È stato proposto un modello integrato del biofeedback secondo cui la relazione tra la consapevolezza enterocettiva e l'ansia potrebbe essere mediata da cambiamenti di appraisal momento per momento durante la sessione di biofeedback. Infatti, un aumento della consapevolezza enterocettiva, cioè della capacità di riconoscere chiaramente i propri stati interni, per una persona ansiosa potrebbe peggiorare il suo stato d'ansia, tuttavia è proprio l’aumento di questo tipo di consapevolezza a permetterne una migliore regolazione. La spiegazione dei risultati conflittuali del biofeedback sul trattamento dell'ansia potrebbe risiedere proprio nella prospettiva tramite la quale un individuo prende parte al training. Il mindset sembra, quindi, essere centrale nell'efficacia della tecnica. Persone con una forma mentis rigida potrebbero pensare di non poter cambiare il proprio assetto personologico, al contrario persone con una mentalità flessibile sono più propense a credere di poter cambiare e questo ha un'influenza sull'efficacia della tecnica. Oltre a questo, hanno individuato che cambiamenti significativi si producono soltanto attraverso una costante pratica del training di biofeedback. Hanno, quindi, creato delle linee guida che prendono in considerazione questi aspetti nel training di biofeedback e sottolineano l'importanza di mantenere il soggetto coinvolto durante le sessioni[98].
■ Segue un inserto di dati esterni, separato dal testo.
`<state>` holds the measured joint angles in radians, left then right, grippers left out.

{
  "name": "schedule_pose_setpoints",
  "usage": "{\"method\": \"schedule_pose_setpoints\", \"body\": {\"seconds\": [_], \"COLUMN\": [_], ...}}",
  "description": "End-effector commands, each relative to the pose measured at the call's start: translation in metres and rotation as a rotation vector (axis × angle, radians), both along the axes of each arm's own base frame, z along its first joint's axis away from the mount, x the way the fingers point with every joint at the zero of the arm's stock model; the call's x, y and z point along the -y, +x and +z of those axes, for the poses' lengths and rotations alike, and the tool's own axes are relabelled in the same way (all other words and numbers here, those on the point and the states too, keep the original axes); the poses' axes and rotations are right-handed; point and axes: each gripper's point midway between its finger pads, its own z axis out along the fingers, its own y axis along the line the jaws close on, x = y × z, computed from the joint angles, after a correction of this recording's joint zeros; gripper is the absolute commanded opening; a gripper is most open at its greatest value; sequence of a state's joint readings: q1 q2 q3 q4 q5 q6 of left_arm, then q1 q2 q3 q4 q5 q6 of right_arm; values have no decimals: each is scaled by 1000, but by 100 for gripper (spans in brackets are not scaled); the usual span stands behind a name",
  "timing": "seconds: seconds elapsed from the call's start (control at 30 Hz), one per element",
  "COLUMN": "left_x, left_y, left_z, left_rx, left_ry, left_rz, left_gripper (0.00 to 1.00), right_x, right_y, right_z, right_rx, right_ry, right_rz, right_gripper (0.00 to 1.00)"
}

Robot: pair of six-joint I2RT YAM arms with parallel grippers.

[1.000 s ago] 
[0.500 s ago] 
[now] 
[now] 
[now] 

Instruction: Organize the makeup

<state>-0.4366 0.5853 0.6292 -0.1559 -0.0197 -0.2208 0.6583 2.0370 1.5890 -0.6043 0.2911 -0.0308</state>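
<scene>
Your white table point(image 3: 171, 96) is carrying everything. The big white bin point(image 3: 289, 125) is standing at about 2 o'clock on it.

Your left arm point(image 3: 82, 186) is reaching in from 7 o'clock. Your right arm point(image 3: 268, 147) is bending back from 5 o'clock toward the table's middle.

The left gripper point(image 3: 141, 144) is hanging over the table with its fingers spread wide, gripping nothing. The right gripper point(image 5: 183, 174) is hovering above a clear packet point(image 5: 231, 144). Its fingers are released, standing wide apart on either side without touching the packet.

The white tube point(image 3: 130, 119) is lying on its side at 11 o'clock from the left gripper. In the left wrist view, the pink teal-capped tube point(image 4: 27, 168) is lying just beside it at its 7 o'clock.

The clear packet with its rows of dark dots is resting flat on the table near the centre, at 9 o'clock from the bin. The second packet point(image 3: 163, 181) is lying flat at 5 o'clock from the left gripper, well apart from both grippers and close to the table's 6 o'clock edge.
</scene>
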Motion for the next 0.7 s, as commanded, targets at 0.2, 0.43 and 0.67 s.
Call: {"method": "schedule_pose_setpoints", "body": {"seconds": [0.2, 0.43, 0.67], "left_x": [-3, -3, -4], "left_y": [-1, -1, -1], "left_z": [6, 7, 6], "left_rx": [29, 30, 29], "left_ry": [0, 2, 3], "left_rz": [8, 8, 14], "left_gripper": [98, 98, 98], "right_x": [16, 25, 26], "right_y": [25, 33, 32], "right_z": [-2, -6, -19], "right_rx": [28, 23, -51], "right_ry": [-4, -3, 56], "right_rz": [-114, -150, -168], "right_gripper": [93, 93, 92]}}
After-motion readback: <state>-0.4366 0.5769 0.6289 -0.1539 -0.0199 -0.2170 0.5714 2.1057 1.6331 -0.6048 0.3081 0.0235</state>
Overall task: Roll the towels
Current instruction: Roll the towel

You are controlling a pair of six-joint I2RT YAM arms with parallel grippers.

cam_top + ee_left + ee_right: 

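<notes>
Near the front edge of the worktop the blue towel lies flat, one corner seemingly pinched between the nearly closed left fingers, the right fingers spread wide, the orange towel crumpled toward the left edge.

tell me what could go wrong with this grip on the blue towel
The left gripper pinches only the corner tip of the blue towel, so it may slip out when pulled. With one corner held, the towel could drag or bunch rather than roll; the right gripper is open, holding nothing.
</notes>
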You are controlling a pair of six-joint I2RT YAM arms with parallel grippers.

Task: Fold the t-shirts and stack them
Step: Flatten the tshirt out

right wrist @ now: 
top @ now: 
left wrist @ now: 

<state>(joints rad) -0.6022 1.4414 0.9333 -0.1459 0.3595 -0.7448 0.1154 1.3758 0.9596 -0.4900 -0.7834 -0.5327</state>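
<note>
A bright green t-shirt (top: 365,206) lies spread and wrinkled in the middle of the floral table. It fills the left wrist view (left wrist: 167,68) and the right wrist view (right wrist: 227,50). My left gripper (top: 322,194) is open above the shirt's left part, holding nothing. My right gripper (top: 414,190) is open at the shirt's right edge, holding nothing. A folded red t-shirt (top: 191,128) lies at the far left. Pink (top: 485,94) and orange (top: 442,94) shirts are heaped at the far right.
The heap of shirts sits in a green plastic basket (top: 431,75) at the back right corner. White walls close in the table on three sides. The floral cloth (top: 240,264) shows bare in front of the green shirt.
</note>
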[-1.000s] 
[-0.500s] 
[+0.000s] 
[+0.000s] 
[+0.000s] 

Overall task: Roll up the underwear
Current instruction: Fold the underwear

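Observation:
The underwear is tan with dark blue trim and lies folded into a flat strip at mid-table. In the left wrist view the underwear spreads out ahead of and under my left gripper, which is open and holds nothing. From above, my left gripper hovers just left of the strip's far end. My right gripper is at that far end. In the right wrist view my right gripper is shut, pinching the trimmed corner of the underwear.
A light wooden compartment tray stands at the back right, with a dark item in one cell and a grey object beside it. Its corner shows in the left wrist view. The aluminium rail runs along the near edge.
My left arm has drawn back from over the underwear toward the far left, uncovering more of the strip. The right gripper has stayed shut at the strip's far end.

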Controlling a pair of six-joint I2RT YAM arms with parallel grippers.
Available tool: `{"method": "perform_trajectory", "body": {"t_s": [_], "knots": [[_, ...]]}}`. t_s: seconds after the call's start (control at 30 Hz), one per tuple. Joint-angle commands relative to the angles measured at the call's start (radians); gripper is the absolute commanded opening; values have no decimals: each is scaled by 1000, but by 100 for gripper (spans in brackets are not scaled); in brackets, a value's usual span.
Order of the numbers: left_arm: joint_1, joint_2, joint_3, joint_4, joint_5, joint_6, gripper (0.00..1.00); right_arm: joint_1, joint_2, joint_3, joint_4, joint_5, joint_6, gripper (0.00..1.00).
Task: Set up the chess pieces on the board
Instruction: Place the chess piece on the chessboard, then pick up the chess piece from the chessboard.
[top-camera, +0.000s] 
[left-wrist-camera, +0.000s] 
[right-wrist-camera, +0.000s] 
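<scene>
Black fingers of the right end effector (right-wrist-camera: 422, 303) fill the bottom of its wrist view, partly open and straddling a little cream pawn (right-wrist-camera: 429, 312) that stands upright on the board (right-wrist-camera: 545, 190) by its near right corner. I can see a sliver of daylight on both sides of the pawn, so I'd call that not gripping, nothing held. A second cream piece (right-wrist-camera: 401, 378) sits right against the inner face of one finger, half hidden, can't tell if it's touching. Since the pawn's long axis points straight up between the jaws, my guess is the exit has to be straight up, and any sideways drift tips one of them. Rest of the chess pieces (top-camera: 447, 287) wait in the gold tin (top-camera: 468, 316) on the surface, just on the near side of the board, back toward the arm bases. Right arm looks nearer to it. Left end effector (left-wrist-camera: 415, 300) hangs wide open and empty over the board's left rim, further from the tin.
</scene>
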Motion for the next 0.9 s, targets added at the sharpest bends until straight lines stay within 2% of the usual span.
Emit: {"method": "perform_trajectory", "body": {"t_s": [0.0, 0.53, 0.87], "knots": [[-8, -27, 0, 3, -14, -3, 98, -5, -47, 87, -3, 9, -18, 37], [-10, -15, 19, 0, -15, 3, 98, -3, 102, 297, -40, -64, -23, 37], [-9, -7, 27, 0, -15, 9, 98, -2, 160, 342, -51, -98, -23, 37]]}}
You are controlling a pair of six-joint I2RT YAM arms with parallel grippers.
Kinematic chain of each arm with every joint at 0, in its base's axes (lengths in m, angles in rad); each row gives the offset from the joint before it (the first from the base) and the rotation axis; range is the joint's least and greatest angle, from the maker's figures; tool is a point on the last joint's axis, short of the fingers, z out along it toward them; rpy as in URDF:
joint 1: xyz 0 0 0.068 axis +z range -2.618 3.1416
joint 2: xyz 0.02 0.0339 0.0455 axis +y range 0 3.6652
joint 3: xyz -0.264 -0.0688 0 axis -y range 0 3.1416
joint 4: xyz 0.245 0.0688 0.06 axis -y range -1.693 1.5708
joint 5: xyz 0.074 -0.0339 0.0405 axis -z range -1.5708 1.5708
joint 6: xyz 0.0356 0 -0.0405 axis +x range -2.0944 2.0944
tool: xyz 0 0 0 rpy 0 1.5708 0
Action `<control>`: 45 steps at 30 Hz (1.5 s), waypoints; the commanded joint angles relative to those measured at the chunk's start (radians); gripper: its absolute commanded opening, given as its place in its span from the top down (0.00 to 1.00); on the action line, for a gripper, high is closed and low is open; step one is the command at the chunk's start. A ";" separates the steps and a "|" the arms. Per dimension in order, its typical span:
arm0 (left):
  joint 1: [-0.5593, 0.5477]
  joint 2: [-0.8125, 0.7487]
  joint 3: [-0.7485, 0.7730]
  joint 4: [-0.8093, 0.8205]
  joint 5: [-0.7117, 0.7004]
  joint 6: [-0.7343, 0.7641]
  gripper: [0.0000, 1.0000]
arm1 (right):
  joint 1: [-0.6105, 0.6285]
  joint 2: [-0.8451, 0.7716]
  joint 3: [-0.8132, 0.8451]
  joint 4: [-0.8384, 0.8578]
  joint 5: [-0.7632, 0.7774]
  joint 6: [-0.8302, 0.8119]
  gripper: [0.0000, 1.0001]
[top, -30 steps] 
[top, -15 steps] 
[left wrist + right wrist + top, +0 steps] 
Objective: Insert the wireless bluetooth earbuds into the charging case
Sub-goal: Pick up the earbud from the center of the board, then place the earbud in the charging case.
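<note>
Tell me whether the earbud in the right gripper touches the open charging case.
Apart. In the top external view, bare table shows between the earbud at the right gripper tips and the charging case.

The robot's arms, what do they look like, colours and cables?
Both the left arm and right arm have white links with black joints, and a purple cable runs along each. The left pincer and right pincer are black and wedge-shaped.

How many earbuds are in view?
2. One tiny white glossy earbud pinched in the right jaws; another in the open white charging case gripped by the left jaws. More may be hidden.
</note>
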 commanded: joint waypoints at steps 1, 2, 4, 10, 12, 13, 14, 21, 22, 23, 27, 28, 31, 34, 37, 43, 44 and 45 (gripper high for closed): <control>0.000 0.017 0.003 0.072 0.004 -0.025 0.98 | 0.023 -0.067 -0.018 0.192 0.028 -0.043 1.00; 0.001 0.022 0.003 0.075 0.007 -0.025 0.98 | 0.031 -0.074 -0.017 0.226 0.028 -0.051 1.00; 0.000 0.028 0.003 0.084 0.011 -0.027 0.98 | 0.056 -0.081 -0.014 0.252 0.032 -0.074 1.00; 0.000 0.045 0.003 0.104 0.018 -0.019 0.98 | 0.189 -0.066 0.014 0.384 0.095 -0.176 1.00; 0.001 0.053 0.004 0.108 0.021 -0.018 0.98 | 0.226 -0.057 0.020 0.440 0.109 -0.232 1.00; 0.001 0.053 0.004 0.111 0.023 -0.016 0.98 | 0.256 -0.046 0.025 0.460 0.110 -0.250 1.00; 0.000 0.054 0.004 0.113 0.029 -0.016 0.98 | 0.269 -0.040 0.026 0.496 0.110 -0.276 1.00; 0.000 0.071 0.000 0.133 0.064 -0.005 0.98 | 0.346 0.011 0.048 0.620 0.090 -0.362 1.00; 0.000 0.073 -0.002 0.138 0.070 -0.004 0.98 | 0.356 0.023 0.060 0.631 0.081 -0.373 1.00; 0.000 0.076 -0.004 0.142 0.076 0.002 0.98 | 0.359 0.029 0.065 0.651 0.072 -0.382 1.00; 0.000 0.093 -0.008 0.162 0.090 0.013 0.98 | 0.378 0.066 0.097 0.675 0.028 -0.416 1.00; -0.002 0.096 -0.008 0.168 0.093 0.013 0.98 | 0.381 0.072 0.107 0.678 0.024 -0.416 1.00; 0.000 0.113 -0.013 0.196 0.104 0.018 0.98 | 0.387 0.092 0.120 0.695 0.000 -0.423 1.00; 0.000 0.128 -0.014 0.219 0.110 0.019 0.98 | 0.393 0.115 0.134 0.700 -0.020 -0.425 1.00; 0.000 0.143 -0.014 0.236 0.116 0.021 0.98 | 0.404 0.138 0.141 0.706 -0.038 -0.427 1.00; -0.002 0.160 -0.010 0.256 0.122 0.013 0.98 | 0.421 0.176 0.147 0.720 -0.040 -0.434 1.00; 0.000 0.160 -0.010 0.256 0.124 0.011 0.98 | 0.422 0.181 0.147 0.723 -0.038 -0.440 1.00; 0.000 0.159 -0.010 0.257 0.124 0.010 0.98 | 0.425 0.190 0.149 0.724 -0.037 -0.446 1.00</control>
Il diabete è una malattia cronica che necessita di continue attenzioni mediche e un’educazione all’automedicazione da parte del paziente per evitare complicazioni acute e prevenire rischi a lungo termine. La cura è spesso complessa in quanto sono presenti spesso diverse problematiche, oltre al costante controllo glicemico[103].

Hanno provato ad utilizzare un training di biofeedback per pazienti con diabete di tipo 2, ovvero una forma di diabete con un deficit di secrezione insulinica progressiva per quanto riguarda l’insulino-resistenza[103]. L’utilizzo del biofeedback è stato utile nel dimostrare che il soggetto è in grado di controllare la tensione muscolare della faccia e la temperatura della pelle tramite l’applicazione del rilassamento, suggerendo che così facendo si sarebbe ottenuto un controllo simile del glucosio nel sangue. Dopo 4 settimane tutte le misurazioni si sono ripetute per poi monitorare l’andamento in due successive sessioni a 1 mese di distanza ciascuna. I risultati hanno dimostrato come il biofeedback proposto fosse effettivamente efficace nel migliorare il controllo della glicemia[104].